DATA EXCERPTS
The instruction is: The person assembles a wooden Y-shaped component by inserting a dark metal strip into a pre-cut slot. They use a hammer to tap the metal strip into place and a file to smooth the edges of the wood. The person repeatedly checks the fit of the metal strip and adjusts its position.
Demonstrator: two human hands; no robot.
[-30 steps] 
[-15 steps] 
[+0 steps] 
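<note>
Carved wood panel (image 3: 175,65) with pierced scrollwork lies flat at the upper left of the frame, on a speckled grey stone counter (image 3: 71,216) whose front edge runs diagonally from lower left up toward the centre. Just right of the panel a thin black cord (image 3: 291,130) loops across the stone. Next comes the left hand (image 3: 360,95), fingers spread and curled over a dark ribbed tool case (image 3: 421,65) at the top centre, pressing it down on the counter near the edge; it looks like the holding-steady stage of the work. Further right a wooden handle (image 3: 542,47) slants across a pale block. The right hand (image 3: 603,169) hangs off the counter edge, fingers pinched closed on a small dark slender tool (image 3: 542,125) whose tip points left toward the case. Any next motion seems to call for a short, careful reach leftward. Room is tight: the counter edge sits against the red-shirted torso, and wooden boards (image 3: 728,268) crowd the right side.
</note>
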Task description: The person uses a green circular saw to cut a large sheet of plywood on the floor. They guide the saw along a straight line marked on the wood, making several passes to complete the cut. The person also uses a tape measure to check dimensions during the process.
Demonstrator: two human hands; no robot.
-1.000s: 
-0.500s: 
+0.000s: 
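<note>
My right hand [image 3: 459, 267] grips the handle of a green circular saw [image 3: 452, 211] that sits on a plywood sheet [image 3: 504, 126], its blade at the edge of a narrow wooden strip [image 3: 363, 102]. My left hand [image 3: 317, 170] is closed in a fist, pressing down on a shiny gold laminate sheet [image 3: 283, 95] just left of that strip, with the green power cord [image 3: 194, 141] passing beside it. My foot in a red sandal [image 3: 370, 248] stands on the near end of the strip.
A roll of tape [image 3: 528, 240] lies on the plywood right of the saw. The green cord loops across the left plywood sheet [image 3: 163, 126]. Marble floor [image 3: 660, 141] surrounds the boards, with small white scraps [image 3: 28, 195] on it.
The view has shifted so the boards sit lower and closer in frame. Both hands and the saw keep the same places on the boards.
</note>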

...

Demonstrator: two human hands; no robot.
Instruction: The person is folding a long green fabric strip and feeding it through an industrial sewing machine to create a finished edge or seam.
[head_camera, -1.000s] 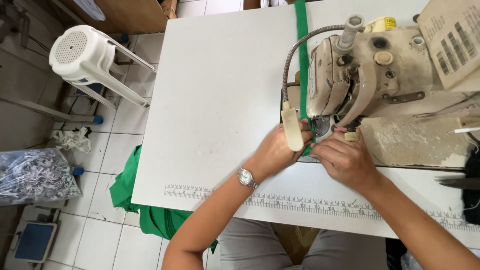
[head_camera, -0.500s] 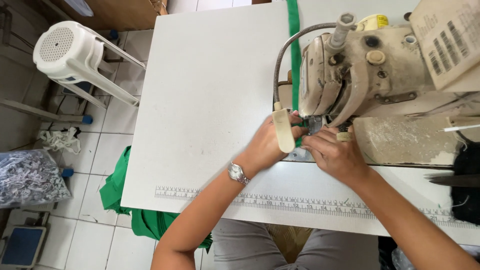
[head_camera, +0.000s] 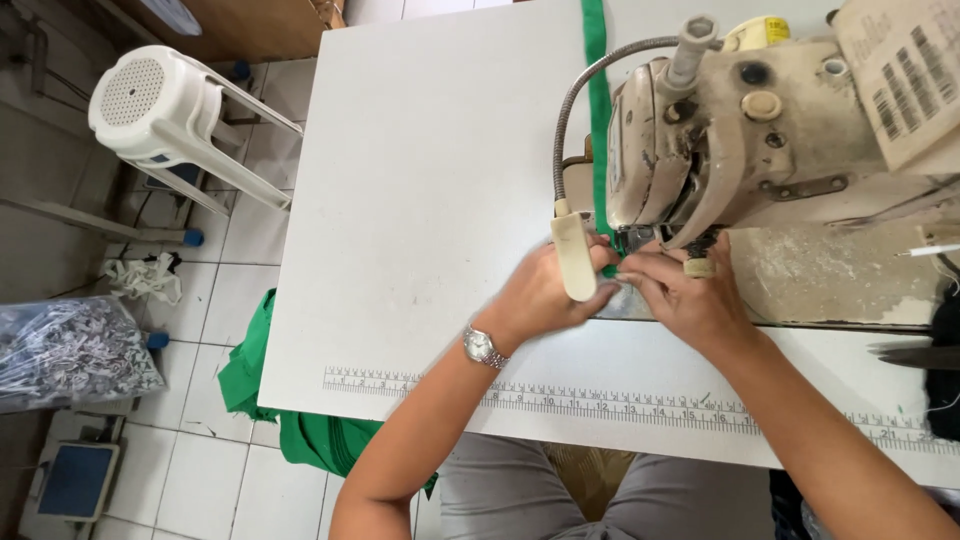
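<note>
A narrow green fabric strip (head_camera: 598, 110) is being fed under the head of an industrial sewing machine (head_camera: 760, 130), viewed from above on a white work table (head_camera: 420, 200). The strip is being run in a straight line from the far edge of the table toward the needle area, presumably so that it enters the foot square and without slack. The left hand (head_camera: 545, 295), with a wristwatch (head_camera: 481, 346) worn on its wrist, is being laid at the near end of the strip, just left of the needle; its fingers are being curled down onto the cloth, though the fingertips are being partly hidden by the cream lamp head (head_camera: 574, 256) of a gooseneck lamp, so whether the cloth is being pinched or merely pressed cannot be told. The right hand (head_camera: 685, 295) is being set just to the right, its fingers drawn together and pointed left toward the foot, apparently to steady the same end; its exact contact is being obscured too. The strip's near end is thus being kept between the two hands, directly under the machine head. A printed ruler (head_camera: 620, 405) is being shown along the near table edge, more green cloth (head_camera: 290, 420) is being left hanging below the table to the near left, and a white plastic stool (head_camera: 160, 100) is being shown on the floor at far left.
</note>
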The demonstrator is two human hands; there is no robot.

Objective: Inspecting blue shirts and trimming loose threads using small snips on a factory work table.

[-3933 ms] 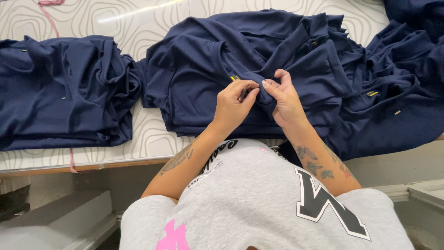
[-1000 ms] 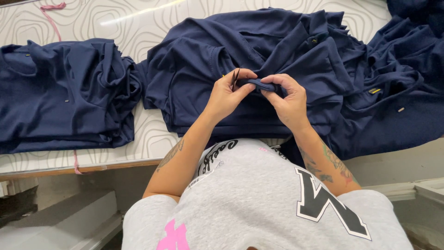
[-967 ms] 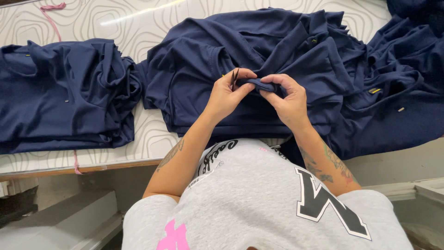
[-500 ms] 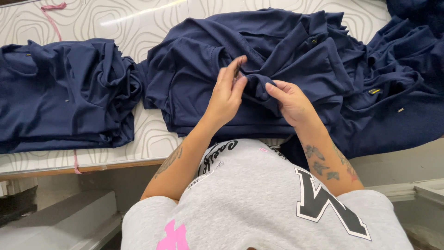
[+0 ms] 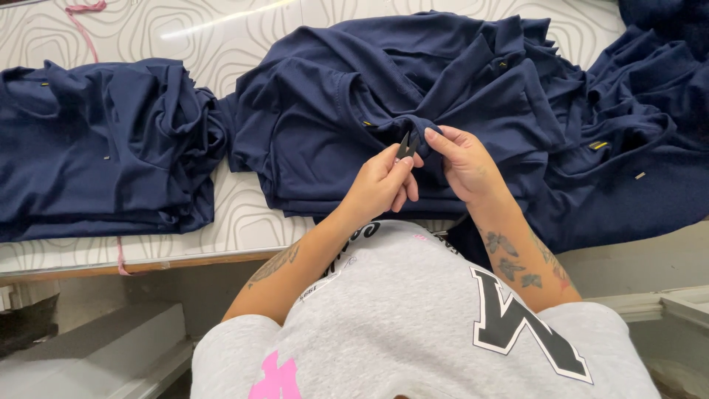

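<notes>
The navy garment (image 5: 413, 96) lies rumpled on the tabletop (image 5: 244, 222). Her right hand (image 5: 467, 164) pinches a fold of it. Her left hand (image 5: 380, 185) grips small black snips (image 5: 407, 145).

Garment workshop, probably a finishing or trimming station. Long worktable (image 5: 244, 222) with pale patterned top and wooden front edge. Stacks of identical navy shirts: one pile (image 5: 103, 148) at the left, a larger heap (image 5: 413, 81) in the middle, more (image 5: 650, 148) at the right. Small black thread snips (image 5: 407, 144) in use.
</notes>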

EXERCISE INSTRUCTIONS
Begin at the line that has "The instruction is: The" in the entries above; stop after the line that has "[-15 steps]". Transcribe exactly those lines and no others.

SOLUTION TO THIS PROBLEM
The instruction is: The person assembles a wooden Y-shaped component by inserting a dark metal strip into a pre-cut slot. They use a hammer to tap the metal strip into place and a file to smooth the edges of the wood. The person repeatedly checks the fit of the metal strip and adjusts its position.
Demonstrator: two human hands; no robot.
[-30 steps] 
[-15 steps] 

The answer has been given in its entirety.